## What you will do
The data below should be transcribed in full, with no picture included.
Start of Data provided
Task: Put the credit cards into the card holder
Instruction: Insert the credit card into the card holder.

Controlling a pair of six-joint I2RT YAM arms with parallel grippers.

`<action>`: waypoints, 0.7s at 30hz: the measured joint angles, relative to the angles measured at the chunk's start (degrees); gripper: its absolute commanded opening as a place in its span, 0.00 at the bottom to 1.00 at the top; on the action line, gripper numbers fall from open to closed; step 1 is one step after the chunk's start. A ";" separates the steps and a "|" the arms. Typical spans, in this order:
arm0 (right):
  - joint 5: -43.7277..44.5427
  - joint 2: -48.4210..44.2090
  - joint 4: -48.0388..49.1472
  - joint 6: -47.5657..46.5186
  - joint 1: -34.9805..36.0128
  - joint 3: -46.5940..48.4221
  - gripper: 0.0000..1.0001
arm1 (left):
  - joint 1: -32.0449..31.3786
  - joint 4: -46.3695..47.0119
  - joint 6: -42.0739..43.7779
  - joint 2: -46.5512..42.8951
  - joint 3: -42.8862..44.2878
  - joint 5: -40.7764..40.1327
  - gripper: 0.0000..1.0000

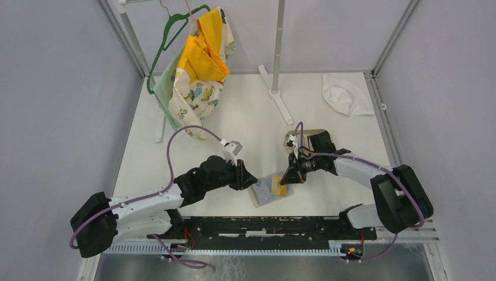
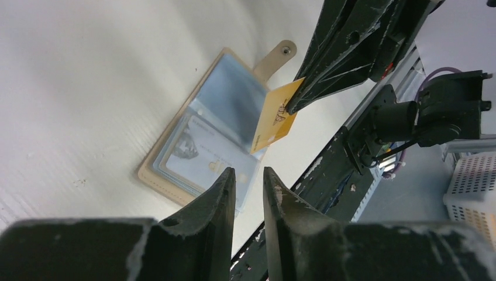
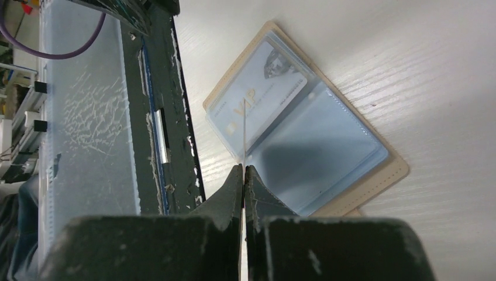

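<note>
Top view: two arms meet over the open card holder [image 1: 270,189], which lies flat on the table [image 1: 245,117] near the front edge.
Left gripper [image 2: 250,182]: it hangs just above the near edge of the card holder. Its fingers are a little apart and hold nothing.
Card holder: it has clear blue pockets. The left pocket has one white-grey card [image 2: 202,153] in it. The right pocket looks empty.
Right gripper [image 3: 243,174]: its fingers are pressed together on a yellow card [image 2: 275,115], held on its edge over the middle fold.
Step now: I think the yellow card is about to go into a pocket.
Next move: tip the card's edge into the pocket mouth, then slide it in flat. The left gripper may need to hold the card holder down.
Count: two arms, one card holder, two cards that I can see.
</note>
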 measured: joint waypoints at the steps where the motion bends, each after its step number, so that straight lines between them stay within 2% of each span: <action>1: -0.04 0.35 0.22 0.94 0.00 0.00 0.00 | -0.17 -0.04 -0.66 0.55 -0.17 -0.28 0.29; 7: -0.28 3.06 1.16 4.90 0.00 0.72 0.00 | -4.68 -3.63 -3.15 2.69 0.35 -6.71 0.32; 14: 1.27 5.62 1.20 6.69 0.00 1.44 0.00 | -10.03 -12.44 -4.66 4.68 1.75 -17.09 0.45; 21: 4.09 6.03 1.05 7.23 0.00 2.01 0.00 | -12.81 -18.67 -5.20 8.46 5.31 -23.02 0.55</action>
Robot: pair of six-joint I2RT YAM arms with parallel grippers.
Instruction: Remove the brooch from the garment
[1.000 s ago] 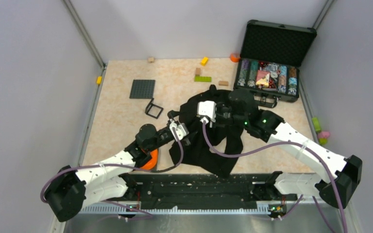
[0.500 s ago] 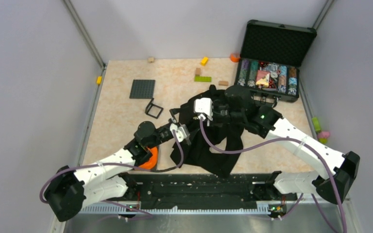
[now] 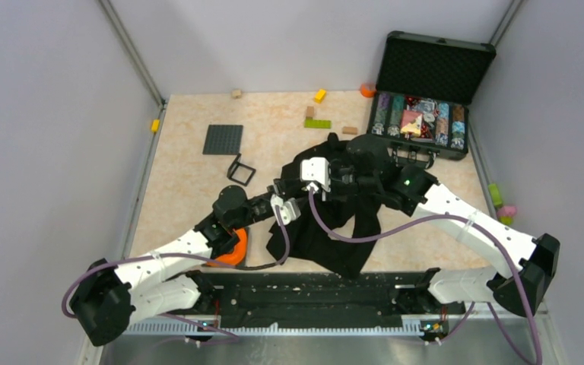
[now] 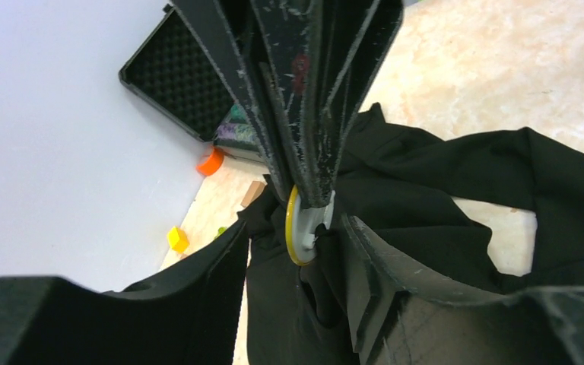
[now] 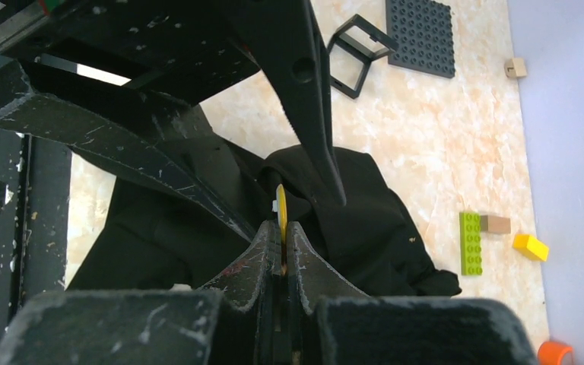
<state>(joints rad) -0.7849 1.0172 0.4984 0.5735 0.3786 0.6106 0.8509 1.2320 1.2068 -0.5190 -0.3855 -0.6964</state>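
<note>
The black garment (image 3: 342,228) lies crumpled at mid-table and also shows in the left wrist view (image 4: 441,190) and the right wrist view (image 5: 365,213). The brooch (image 4: 304,228), a small whitish disc with a yellow rim, sits on a raised fold of the garment. It appears edge-on in the right wrist view (image 5: 280,201) and is hidden in the top view. My right gripper (image 5: 281,226) is shut on the brooch's edge; it reaches in from the right (image 3: 298,186). My left gripper (image 4: 294,220) is open, its fingers (image 5: 160,160) spread either side of the brooch and fold (image 3: 290,199).
An open black case (image 3: 426,114) of coloured chips stands at the back right. A grey baseplate (image 3: 222,139) and a black square frame (image 3: 241,169) lie to the left of the garment. A green brick (image 3: 318,123) and small blocks lie behind it. An orange object (image 3: 232,251) sits under the left arm.
My right gripper has shifted left, closer to my left gripper, and the cloth fold has moved left with it. My left gripper has edged slightly right.
</note>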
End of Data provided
## Task answer
Task: Put the credit cards into the card holder
Instruction: Insert the credit card into the card holder.

Controlling a pair of six-joint I2RT YAM arms with parallel grippers.

`<action>`: waypoints, 0.7s at 30hz: the measured joint angles, relative to the angles measured at the chunk's start (degrees); gripper: its absolute commanded opening as a place in its span, 0.00 at the bottom to 1.00 at the top; on the action line, gripper numbers fall from open to closed; step 1 is one step after the chunk's start. A ";" separates the steps and a "|" the arms. Typical spans, in this order:
arm0 (right):
  - joint 5: -43.7277..44.5427
  - joint 2: -48.4210..44.2090
  - joint 4: -48.0388..49.1472
  - joint 6: -47.5657..46.5186
  - joint 1: -34.9805..36.0128
  - joint 3: -46.5940..48.4221
  - gripper: 0.0000..1.0001
arm1 (left):
  - joint 1: -32.0449..31.3786
  - joint 4: -46.3695..47.0119
  - joint 6: -42.0739..43.7779
  - joint 2: -46.5512..42.8951
  - joint 3: -42.8862..44.2878
  - joint 5: -40.7764..40.1327
  - gripper: 0.0000..1.0000


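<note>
Top view: two arms meet over the open card holder [image 1: 270,189], which lies flat on the table [image 1: 245,117] near the front edge.
Left gripper [image 2: 250,182]: it hangs just above the near edge of the card holder. Its fingers are a little apart and hold nothing.
Card holder: it has clear blue pockets. The left pocket has one white-grey card [image 2: 202,153] in it. The right pocket looks empty.
Right gripper [image 3: 243,174]: its fingers are pressed together on a yellow card [image 2: 275,115], held on its edge over the middle fold.
Step now: I think the yellow card is about to go into a pocket.
Next move: tip the card's edge into the pocket mouth, then slide it in flat. The left gripper may need to hold the card holder down.
Count: two arms, one card holder, two cards that I can see.
</note>
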 measured: joint waypoints at the steps where the motion bends, each after its step number, so that straight lines between them stay within 2% of each span: <action>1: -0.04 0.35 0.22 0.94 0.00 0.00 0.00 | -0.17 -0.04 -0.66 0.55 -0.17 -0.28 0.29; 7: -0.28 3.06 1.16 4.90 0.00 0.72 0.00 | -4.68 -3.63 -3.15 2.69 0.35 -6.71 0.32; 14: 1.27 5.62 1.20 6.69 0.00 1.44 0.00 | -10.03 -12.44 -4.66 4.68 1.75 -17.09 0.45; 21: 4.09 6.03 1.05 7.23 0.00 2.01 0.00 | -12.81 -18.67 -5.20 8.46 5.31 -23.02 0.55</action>
Robot: pair of six-joint I2RT YAM arms with parallel grippers.
Instruction: Remove the brooch from the garment
[1.000 s ago] 
[0.500 s ago] 
[now] 
[now] 
[now] 
<state>(joints rad) -0.7849 1.0172 0.4984 0.5735 0.3786 0.6106 0.8509 1.2320 1.2068 -0.5190 -0.3855 -0.6964</state>
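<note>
The black garment (image 3: 342,228) lies crumpled at mid-table and also shows in the left wrist view (image 4: 441,190) and the right wrist view (image 5: 365,213). The brooch (image 4: 304,228), a small whitish disc with a yellow rim, sits on a raised fold of the garment. It appears edge-on in the right wrist view (image 5: 280,201) and is hidden in the top view. My right gripper (image 5: 281,226) is shut on the brooch's edge; it reaches in from the right (image 3: 298,186). My left gripper (image 4: 294,220) is open, its fingers (image 5: 160,160) spread either side of the brooch and fold (image 3: 290,199).
An open black case (image 3: 426,114) of coloured chips stands at the back right. A grey baseplate (image 3: 222,139) and a black square frame (image 3: 241,169) lie to the left of the garment. A green brick (image 3: 318,123) and small blocks lie behind it. An orange object (image 3: 232,251) sits under the left arm.
My right gripper has shifted left, closer to my left gripper, and the cloth fold has moved left with it. My left gripper has edged slightly right.
</note>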

There is no more to the output.